Make Hay While the Sun Shines

Many people tend to think that the Top 1% of income earners in America is a fairly ubiquitous group that tends to stay consistent through time.  In fact, nothing is further from the truth.  The odds of getting into the top 1% of income earners are higher than most think, while the odds of staying there are far, far lower than most think.  A 2016 study by Tom Hirschl of Cornell University and Mark Rank of Washington University in St. Louis highlights some of these important facts.  Note that this is just income – the top 1% based on wealth tends to be much stickier.

At some point in their lives, at least 50% of Americans will find themselves in the top 10% of income earners (~$100,000 or more per year).  Even better, about 11% of Americans will be in the top 1% of income earners (~$330,000 per year) for at least one year in their lives.  That’s the good news.  The bad news is that it’s incredibly difficult to stay there for any length of time.  In fact, the turnover in the top 1% of income-earners is quite surprising.  94% of Americans who get in the top 1% will only reach that level for a single year, while 99% will leave the top 1% within a decade.  Since a picture is worth a thousand words, it looks something like this:

People move up and down the income quintiles and percentile groups throughout their careers and lives.  Very few people, if anyone, experiences consistent upward growth in income that puts them in the top 10% or 1% of income earners for most of their careers.  The same holds true at the bottom as well.  Income generation tends to be inconsistent throughout most people’s working lives.  This fact just tends to be particularly true, and possibly more painful, at the very high end.

Variability at High Income

While all groups of people experience income variability, the highest income earners tend to experience it the most.  Compensation structures change after a certain income point, which introduces greater upside potential but also greater risk on the downside.  Once you become a high income earner, a relatively smaller and smaller share of your total compensation is driven by salary.  Very few people have $500,000 salaries that go up 5% each year.  Instead, most have a salary plus bonus, commission, or stock option structure.

Let’s take a look at some common types of jobs with different compensation structures that could lead to a 1% income, but would also be highly variable.

  1. Sales: A business can’t exist without selling a good or service to its customers. It’s far easier for a troubled business to grow its way out of problems through greater revenue than it is to cut expenses.  Customer acquisition and retention is one of the most important functions of any company and it tends to be handled by salespeople.  Sales professionals are commonly compensated by a salary plus commission model.  For example, at the investment management firm where I used to work, our sales team received a decent salary (~$100,000) but also a commission based on new client acquisition.  They could earn up to 20% of all revenue from a client’s first year, 10% of year two’s revenue, and 5% in year three.  It was a declining scale in order to incentivize new business.

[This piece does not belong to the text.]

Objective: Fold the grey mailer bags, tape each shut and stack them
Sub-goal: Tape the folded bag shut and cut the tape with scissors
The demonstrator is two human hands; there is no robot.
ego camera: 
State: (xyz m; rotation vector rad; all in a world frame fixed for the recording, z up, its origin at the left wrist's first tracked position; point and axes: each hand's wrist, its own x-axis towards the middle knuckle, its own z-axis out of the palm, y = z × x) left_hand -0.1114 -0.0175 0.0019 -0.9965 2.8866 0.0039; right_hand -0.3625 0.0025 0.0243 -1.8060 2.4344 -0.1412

This structure is great in most years for a growing firm, but can also be fairly lean at times.  A $100,000 salary is just fine in most metropolitan areas, but it doesn’t even crack the top 10% of income earners.  The years following the Global Financial Crisis were lean, but the last few have been pretty fat.  A salesperson with this type of structure could theoretically earn in the millions if they bring in large amounts of new business, but could also spend years in the low six figures.

  1. Upper Management/Techies: While these two groups of people don’t seem like a natural fit, their compensation structures are both dominated by one thing – stock options.  Stock options are the common name for a number of different equity compensation packages, including incentive stock options, nonqualified stock options, restricted stock units, and outright shares of stock.  For our purpose though, all of these mean one thing – the ability to have a huge year or two if the stock of the company you work at pops and you sell your shares.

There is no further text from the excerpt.